> [AIM OF THE TASK]:
Report each line of the data that contains the string "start".

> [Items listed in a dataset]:
•••
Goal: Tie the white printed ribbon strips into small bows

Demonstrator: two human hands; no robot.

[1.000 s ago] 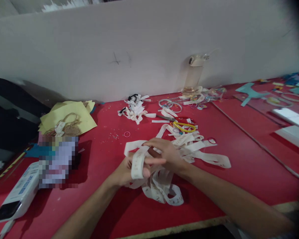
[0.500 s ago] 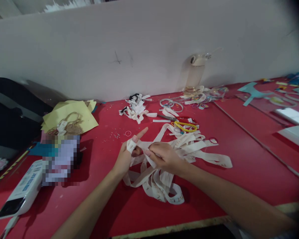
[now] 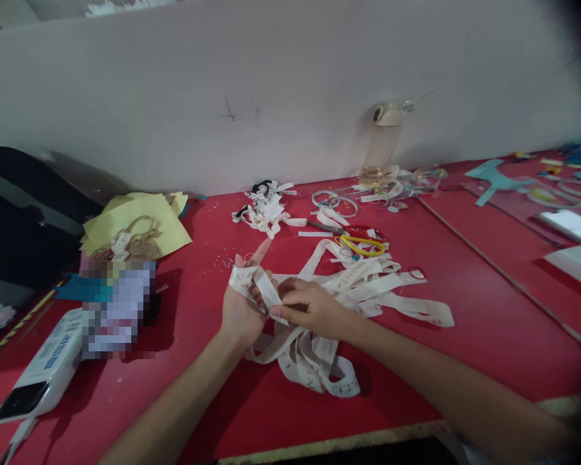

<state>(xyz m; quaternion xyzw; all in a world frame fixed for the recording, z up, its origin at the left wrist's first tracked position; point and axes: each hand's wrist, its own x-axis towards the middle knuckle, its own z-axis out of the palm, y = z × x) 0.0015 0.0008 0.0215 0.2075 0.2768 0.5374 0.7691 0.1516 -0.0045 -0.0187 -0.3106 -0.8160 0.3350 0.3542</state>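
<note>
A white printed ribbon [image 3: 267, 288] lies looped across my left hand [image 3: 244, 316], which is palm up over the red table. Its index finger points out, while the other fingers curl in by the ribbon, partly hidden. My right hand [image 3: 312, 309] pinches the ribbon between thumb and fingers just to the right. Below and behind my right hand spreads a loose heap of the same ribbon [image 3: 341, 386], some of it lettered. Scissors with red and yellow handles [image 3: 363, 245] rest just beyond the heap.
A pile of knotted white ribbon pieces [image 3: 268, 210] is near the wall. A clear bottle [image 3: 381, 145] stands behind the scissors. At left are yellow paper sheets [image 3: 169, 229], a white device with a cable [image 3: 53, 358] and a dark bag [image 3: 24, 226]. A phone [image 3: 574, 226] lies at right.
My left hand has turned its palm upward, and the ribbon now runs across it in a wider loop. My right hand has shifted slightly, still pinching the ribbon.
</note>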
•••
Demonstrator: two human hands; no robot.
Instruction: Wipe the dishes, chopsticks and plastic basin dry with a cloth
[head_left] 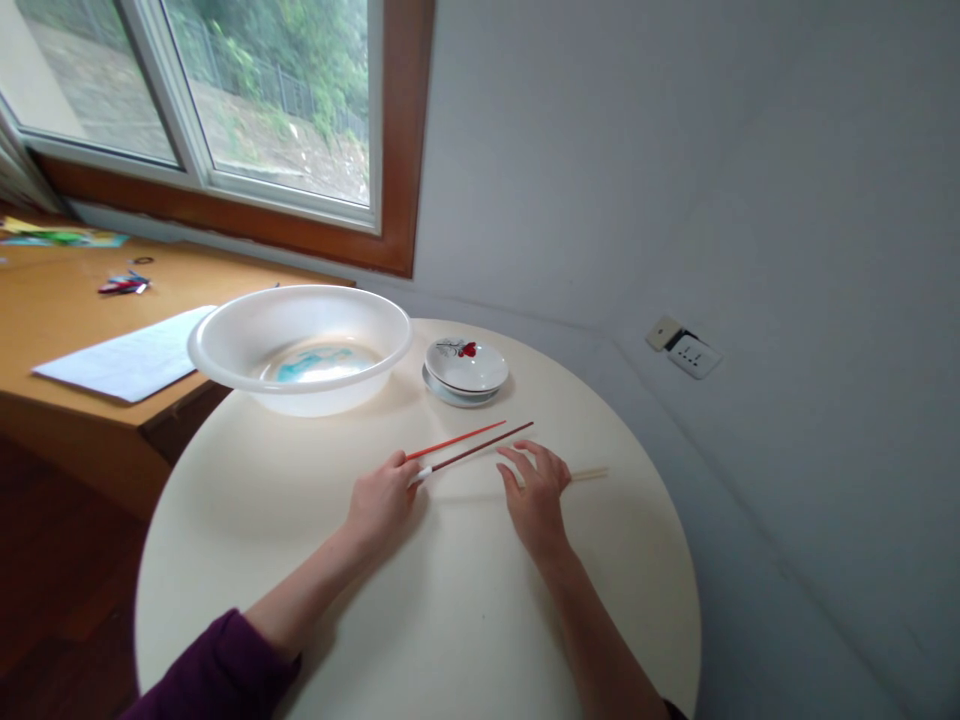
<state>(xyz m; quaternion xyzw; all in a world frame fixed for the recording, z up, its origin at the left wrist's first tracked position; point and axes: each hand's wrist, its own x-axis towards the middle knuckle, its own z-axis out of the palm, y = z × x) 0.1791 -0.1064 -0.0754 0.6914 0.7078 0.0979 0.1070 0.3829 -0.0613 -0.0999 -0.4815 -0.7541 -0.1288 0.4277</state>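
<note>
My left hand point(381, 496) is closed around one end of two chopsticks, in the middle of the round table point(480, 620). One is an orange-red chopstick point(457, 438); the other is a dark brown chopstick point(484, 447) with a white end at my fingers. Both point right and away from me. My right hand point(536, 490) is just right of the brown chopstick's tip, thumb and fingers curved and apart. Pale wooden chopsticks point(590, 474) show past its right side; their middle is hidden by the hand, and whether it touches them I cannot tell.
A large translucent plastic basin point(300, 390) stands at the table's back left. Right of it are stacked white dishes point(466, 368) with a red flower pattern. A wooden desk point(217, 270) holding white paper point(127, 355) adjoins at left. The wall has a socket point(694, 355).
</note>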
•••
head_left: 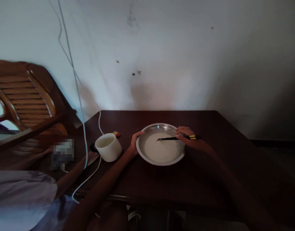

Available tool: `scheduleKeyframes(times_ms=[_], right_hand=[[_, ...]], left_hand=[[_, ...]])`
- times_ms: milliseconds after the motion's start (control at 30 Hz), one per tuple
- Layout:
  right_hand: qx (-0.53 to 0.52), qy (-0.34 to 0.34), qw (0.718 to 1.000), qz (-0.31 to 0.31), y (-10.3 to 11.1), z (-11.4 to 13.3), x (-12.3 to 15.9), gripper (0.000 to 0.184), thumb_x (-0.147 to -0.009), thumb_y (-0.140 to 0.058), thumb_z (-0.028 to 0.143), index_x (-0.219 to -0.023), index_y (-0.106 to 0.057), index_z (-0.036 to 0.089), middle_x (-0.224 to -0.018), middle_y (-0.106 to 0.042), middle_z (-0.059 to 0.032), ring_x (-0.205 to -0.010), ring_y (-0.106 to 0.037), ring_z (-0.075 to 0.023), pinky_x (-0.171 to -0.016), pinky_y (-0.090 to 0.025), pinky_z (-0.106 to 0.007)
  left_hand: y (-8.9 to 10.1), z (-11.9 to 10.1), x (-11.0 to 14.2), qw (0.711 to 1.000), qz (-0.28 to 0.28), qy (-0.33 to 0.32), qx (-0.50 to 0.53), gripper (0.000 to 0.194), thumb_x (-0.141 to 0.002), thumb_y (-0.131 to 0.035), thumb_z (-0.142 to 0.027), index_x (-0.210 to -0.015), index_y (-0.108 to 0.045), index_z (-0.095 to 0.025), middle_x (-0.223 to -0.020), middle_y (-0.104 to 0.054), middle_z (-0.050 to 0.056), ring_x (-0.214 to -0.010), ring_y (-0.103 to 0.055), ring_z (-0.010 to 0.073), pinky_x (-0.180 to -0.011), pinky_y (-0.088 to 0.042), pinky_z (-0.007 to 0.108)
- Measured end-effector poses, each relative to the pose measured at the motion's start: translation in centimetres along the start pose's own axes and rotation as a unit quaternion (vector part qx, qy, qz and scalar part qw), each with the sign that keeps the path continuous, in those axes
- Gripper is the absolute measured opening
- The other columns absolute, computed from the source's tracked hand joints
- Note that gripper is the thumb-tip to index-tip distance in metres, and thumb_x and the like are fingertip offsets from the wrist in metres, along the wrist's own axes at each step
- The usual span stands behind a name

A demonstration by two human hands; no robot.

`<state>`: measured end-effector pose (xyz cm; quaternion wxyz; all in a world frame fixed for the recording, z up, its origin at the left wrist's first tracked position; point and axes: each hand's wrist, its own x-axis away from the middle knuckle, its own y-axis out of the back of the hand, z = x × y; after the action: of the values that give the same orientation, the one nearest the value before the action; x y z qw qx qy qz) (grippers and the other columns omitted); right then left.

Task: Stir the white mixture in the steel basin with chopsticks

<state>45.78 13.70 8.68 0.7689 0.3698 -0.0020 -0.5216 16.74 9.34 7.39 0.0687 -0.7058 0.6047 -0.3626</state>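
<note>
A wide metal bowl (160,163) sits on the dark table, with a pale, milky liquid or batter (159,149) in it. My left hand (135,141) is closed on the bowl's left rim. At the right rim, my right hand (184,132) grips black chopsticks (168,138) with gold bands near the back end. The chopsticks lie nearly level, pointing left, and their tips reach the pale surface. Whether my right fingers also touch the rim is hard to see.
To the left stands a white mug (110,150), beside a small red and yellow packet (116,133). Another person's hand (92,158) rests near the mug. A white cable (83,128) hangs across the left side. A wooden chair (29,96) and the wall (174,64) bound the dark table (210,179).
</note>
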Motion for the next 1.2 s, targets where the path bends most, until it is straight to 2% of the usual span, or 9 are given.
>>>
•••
> [RESULT OF THE EXERCISE]:
- times_ms: milliseconds after the motion's start (control at 30 Hz), one per tuple
- Measured end-effector poses, each relative to the pose measured at the motion's start: translation in centimetres along the start pose's own axes and rotation as a unit quaternion (vector part qx, qy, qz and scalar part qw), each with the sign that keeps the path continuous, in those axes

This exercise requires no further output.